Brief
Transcribe all records below exactly, without images.

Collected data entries
● ● ●

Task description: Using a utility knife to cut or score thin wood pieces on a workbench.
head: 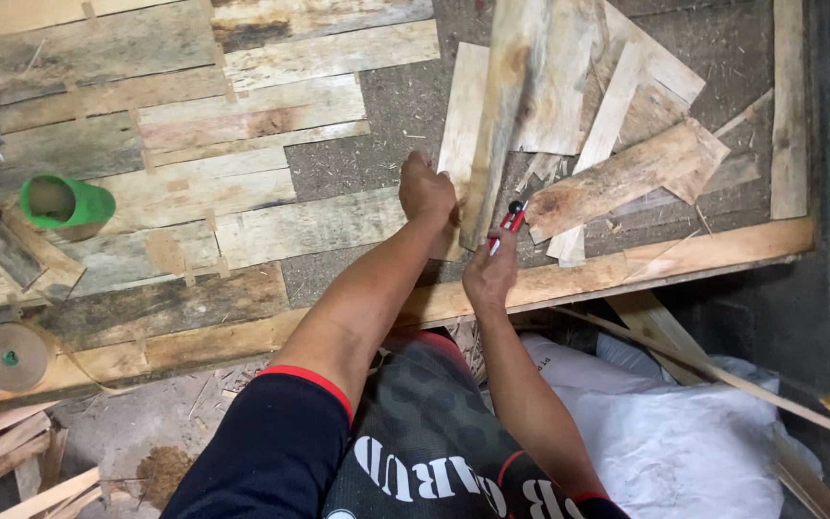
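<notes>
The long plank stands on edge or tilted across the counter, its lower end between the two hands, with a loose heap of split boards just behind it; the left hand is closed in a fist pressed against the plank's near end, steadying it; the right hand is wrapped round a small red-handled tool, likely pliers or a cutter, though the head is too small to tell, with its tip touching the plank's lower edge; to the left the counter carries flat pale boards laid side by side, which look already placed, while the heap on the right lies unsorted; a green roll and a brown tape roll sit well apart on the left; white sacks lie below the counter edge.
</notes>
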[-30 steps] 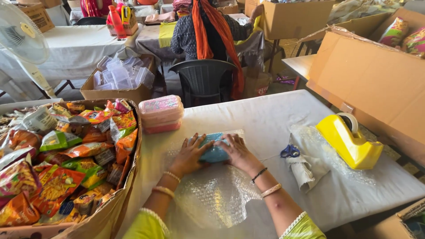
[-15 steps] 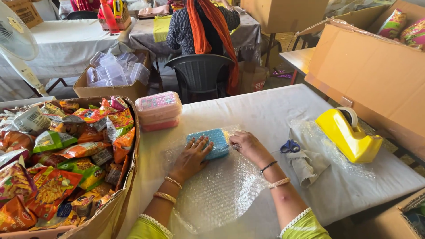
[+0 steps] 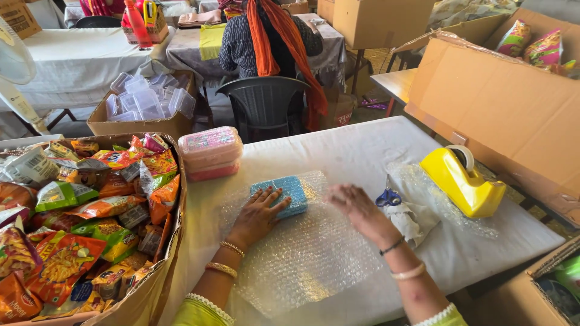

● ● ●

Exercise response
Task description: Using a utility knife to cut or score thin wood pieces on a workbench.
head: 
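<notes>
The long plank stands on edge or tilted across the counter, its lower end between the two hands, with a loose heap of split boards just behind it; the left hand is closed in a fist pressed against the plank's near end, steadying it; the right hand is wrapped round a small red-handled tool, likely pliers or a cutter, though the head is too small to tell, with its tip touching the plank's lower edge; to the left the counter carries flat pale boards laid side by side, which look already placed, while the heap on the right lies unsorted; a green roll and a brown tape roll sit well apart on the left; white sacks lie below the counter edge.
</notes>
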[-30 steps] 
[-15 steps] 
[+0 steps] 

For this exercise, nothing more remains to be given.